## Work task
Return every line of the data below that includes the string "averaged".

## Available data
<<<<
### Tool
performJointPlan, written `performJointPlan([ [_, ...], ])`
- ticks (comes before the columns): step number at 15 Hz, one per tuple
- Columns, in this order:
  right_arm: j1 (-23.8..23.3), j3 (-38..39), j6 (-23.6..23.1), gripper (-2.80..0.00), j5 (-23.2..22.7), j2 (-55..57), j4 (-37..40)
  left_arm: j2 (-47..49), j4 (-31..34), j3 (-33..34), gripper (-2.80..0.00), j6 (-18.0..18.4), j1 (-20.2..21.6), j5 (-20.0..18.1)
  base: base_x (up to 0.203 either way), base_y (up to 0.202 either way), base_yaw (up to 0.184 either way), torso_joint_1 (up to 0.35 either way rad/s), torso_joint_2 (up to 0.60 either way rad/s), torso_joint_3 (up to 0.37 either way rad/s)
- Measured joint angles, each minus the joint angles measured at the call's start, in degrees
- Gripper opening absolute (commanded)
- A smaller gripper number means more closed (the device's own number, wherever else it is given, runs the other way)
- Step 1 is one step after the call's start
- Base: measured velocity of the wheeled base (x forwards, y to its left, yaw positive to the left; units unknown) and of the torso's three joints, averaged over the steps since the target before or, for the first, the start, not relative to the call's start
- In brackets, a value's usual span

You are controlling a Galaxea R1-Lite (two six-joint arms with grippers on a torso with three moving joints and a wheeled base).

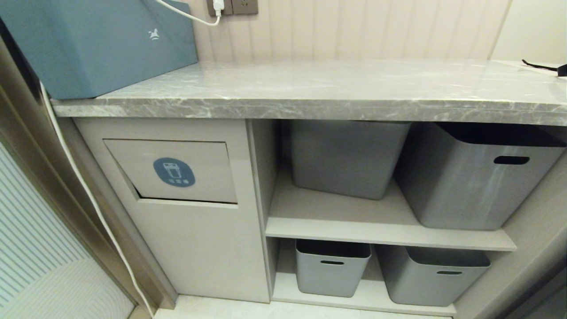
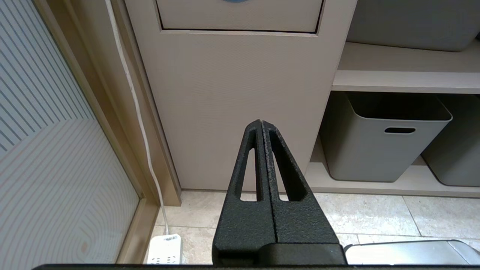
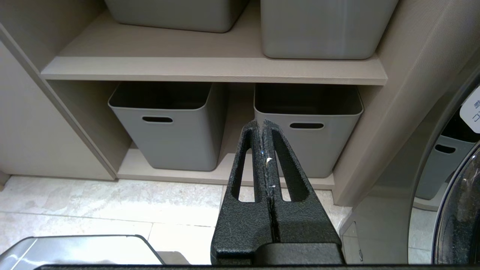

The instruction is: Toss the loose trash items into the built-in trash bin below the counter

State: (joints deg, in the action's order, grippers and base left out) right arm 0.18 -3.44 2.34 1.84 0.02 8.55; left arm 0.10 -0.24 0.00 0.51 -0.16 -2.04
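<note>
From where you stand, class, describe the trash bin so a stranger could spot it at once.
Find the grey marble counter. Below its left end, the trash bin is a beige panel with a flap. Unlike the grey tubs to its right, it bears a round blue sticker.

Soft, even indoor light fills all three views, with a pale sheen across the counter point(image 1: 336, 88) and the floor tiles point(image 3: 93, 202). Deep shadow sits inside the grey storage tubs point(image 1: 469, 181) and under the shelf point(image 1: 381, 230). The head view bows straight edges outward near its borders; everything else is sharp.
</note>
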Motion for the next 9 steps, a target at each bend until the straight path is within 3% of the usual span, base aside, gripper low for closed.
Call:
performJointPlan([
  [9,0.0,0.0,0.2,-2.80,0.1,0.0,0.0,0.0,0.0,0.0,-2.80,0.0,0.0,0.0,0.000,0.000,0.000,0.000,0.00,0.000],
])
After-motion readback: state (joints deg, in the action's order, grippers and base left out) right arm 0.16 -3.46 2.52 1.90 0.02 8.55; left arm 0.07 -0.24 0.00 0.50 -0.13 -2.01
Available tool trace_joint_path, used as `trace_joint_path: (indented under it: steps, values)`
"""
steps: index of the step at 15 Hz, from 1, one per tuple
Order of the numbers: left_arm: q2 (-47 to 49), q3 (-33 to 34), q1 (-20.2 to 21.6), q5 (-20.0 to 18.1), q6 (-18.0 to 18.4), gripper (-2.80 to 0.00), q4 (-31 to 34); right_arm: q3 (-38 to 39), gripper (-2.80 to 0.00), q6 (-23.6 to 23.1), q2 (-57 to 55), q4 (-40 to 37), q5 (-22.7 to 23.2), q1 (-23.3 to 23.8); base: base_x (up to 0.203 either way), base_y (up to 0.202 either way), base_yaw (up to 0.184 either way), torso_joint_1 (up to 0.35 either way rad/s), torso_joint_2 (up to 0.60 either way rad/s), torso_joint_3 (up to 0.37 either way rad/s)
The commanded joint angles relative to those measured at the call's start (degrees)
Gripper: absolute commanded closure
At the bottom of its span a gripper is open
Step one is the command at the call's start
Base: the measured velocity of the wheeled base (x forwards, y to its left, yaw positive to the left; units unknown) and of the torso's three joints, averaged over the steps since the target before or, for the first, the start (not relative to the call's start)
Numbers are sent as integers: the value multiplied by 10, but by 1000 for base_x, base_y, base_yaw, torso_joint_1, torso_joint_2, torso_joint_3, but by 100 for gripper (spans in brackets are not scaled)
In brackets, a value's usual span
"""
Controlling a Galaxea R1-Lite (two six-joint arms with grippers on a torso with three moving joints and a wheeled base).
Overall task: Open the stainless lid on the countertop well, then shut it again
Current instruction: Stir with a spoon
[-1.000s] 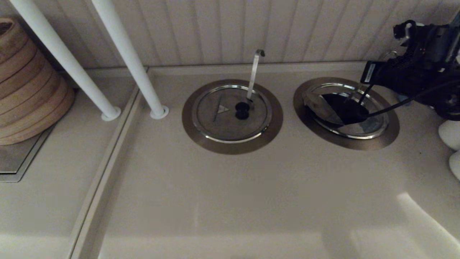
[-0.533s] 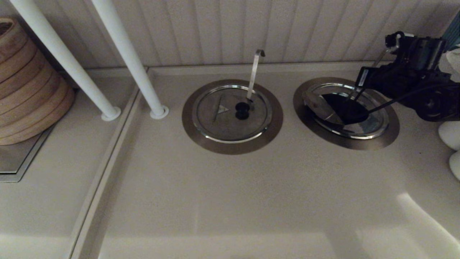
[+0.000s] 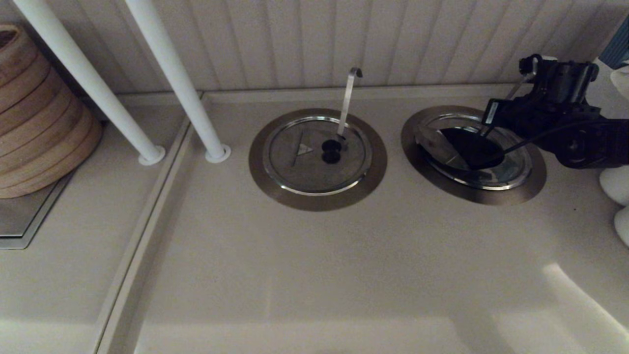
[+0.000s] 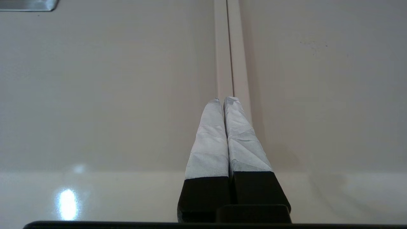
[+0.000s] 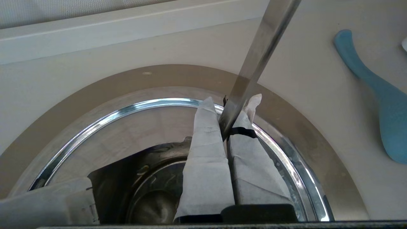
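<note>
The countertop well (image 3: 536, 189) at the right shows a dark opening inside its bright rim (image 5: 111, 113). The stainless lid (image 3: 511, 172) is folded: the half with the bluish smudge lies flat, the other half (image 3: 435, 145) stands tilted up at the left. My right gripper (image 3: 484, 132) reaches in from the right over the well. Its fingers are shut (image 5: 232, 101) at the lid's centre, with a black piece and a flat steel strip (image 5: 254, 63) between the tips. My left gripper (image 4: 225, 99) is shut on nothing over bare counter, out of the head view.
A like well (image 3: 275, 187) in the middle keeps its lid (image 3: 304, 167) flat, with a hooked ladle handle (image 3: 348, 98). Two white poles (image 3: 177, 83) and a stack of bamboo steamers (image 3: 34, 113) stand at the left. A blue spatula (image 5: 381, 105) and white objects (image 3: 616, 184) lie right of the well.
My right gripper has moved down and to the left, closer over the well. The raised lid half has sunk slightly. The left arm has not moved.
</note>
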State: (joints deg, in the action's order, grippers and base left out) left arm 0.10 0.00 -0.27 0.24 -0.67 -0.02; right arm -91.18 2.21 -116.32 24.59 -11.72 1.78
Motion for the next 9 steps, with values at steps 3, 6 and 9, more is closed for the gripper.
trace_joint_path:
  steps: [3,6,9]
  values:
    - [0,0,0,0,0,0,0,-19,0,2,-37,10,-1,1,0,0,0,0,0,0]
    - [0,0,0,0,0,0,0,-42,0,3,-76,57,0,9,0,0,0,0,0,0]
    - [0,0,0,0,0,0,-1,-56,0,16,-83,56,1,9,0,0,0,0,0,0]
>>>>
## Response to the task
- Base: measured velocity of the wheeled base (x forwards, y to its left, yaw positive to the left; units unknown) and of the torso's three joints, averaged over the steps since the target before or, for the first, the start, not relative to the call's start
Base: the measured velocity of the wheeled base (x forwards, y to its left, yaw positive to the left; units unknown) and of the torso's three joints, averaged over the steps since the target before or, for the first, the start (not relative to the call's start)

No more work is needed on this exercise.